# Extension lead for timers



## EA James (23 May 2020)

Hi all,
I’m trying to find an extension lead that can fit timers in side by side. My standard leads are too close together so I’ll have to have gaps which I don’t like (looks messy!!) or have another two leads in the cabinet which I don’t really want either.
Is there such a thing? I’ve had a brief look but can’t find what I want

cheers


----------



## Andrew Butler (23 May 2020)

https://www.tp-link.com/uk/home-networking/smart-plug/kp303/
Depends how many timed outlets you need but this gives you an easy option for 3.
I've been using the single ones for a couple of years now and they've proven reliable, I now have a couple of these and seem just the same but 3x individually controlled.

Other options available but tried and tested from my point of view.


----------



## hypnogogia (23 May 2020)

I seconded.  I have two of those and they work really well.


----------



## EA James (23 May 2020)

@Andrew Butler Thanks for the link, so are these are pretty much leads with timers built in? Controlled remotely?
Seems perfect but quite pricey


----------



## LondonDragon (24 May 2020)

Andrew Butler said:


> I've been using the single ones for a couple of years now and they've proven reliable


Been using the singles for year too, never failed me yet and can control them with Alexa too or integrate them with Home Assistant!

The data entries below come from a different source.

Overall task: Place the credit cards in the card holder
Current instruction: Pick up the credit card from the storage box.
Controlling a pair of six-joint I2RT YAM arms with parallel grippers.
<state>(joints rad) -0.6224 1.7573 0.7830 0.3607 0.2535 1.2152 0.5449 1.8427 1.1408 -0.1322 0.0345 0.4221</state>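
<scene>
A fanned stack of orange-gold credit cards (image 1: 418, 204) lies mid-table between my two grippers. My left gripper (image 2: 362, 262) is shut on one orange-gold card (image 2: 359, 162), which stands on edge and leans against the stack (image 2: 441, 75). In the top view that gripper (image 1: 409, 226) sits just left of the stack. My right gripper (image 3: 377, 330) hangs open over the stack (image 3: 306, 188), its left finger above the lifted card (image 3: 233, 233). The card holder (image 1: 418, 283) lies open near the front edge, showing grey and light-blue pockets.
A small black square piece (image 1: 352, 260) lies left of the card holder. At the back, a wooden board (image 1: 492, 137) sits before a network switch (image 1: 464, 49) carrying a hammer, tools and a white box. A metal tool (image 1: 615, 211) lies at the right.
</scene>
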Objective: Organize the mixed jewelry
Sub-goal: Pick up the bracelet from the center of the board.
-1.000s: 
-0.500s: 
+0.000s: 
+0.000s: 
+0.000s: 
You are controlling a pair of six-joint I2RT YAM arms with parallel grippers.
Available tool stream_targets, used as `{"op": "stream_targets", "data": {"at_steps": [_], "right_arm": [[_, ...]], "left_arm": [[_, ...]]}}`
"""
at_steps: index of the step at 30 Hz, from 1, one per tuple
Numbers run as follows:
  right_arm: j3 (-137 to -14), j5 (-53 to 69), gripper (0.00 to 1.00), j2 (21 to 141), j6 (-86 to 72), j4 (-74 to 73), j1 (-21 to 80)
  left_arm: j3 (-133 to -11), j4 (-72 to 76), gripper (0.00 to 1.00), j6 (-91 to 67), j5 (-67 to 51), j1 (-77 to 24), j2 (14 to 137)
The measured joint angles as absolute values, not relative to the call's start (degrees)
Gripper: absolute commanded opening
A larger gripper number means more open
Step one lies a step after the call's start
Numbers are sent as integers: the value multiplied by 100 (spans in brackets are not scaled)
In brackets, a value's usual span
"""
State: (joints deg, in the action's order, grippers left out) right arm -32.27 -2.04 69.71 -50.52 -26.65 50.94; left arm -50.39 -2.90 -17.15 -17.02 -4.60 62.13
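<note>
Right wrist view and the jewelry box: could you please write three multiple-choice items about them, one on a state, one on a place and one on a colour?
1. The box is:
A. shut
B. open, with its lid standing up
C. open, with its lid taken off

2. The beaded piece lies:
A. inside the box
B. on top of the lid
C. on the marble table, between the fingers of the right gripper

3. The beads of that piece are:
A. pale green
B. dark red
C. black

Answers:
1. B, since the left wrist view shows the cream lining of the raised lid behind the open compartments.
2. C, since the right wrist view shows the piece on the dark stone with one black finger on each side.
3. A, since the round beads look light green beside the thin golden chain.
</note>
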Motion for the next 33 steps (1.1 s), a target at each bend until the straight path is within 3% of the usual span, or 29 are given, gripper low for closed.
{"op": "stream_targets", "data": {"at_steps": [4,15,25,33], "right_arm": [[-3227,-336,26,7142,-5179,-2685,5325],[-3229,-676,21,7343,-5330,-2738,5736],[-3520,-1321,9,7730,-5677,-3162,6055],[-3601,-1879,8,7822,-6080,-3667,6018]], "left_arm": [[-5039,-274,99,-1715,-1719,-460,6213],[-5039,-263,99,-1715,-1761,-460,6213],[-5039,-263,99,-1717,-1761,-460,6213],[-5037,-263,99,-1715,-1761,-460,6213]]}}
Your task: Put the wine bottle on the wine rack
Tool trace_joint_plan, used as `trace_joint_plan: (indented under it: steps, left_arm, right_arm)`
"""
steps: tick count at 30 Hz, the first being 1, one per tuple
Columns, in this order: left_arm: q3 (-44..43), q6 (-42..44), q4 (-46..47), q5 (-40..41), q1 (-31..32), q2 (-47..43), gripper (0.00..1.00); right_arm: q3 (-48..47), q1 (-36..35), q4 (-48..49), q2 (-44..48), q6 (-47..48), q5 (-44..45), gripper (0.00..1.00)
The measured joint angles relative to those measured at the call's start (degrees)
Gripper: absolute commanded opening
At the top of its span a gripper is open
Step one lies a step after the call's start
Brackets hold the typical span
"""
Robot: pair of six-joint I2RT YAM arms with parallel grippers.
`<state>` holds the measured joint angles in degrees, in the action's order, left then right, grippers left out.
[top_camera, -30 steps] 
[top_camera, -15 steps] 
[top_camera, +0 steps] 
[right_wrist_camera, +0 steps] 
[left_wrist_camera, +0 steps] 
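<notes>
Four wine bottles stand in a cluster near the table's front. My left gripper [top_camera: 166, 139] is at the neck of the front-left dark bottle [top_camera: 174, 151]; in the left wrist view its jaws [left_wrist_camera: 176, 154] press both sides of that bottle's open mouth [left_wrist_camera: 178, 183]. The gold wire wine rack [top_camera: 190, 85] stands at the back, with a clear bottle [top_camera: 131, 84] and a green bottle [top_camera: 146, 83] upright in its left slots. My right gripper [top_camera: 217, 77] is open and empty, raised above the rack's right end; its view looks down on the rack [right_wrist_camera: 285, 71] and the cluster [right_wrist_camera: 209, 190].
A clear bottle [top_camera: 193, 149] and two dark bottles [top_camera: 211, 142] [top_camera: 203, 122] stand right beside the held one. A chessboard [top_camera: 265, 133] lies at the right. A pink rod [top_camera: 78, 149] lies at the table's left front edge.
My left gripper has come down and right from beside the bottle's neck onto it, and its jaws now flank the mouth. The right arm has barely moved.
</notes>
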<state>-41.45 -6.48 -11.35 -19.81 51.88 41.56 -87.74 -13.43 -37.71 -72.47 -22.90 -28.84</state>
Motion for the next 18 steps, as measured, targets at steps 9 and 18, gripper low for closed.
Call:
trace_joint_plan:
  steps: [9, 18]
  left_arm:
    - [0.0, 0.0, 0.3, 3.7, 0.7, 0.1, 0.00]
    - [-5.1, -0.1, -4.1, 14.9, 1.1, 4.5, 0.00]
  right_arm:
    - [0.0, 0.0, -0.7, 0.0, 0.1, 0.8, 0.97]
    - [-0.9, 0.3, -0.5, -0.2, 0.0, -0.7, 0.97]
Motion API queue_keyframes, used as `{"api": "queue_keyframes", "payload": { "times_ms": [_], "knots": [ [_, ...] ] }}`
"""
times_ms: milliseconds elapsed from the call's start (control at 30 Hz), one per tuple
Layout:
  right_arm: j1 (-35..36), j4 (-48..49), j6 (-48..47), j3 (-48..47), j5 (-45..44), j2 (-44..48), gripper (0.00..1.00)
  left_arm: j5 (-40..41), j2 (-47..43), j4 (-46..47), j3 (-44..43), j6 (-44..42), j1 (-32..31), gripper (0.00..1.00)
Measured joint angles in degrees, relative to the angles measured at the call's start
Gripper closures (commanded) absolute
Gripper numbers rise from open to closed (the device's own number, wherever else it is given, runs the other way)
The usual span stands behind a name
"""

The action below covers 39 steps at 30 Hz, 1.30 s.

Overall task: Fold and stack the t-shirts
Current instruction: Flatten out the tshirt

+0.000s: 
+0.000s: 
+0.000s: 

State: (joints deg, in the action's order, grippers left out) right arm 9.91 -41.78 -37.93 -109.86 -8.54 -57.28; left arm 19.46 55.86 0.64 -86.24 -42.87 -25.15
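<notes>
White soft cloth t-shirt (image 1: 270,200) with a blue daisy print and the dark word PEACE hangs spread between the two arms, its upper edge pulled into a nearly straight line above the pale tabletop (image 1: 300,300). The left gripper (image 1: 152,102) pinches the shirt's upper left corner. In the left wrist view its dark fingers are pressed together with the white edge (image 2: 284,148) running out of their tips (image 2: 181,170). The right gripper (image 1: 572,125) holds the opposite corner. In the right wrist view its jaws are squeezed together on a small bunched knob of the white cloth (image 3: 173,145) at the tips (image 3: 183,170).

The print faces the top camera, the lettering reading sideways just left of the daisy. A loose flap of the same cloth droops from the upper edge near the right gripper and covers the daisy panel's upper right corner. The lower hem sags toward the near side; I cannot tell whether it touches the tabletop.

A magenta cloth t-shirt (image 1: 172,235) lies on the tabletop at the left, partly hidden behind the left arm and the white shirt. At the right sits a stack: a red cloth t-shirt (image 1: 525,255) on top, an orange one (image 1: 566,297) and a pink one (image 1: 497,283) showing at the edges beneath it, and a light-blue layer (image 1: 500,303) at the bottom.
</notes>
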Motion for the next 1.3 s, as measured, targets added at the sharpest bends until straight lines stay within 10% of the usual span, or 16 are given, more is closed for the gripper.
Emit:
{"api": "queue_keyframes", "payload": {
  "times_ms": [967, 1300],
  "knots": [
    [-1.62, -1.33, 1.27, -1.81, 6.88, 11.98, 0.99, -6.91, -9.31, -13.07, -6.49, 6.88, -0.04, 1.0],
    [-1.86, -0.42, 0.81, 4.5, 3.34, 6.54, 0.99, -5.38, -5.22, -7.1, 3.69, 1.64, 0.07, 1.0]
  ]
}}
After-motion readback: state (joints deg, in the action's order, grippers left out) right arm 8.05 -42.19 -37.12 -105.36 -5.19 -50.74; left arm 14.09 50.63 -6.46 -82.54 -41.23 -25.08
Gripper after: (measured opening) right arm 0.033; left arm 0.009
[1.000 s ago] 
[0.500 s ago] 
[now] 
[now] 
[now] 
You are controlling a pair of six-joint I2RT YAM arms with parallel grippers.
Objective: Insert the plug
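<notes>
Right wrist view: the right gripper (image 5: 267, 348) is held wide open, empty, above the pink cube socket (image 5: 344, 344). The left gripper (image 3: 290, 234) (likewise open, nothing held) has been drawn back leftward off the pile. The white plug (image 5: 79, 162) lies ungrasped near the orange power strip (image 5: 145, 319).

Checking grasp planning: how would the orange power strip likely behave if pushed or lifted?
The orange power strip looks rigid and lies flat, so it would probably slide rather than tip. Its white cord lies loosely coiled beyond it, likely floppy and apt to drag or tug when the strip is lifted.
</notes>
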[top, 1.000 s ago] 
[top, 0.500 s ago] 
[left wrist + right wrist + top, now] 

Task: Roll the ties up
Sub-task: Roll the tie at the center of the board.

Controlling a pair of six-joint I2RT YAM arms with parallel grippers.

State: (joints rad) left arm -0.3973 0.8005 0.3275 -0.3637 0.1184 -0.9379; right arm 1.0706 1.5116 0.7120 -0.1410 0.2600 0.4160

From the link you sent went to see all the plugs and noticed the new slim KP105  now need to buy some of those!! lol


----------



## hypnogogia (24 May 2020)

EA James said:


> @Andrew Butler Thanks for the link, so are these are pretty much leads with timers built in? Controlled remotely?
> Seems perfect but quite pricey


Not really if you consider that the strip give you 3 timed sockets with WiFi control and the ability to run scenes, ie several actions at once all for the price of £29 on Amazon at the moment.


----------



## EA James (24 May 2020)

hypnogogia said:


> Not really if you consider that the strip give you 3 timed sockets with WiFi control and the ability to run scenes, ie several actions at once all for the price of £29 on Amazon at the moment.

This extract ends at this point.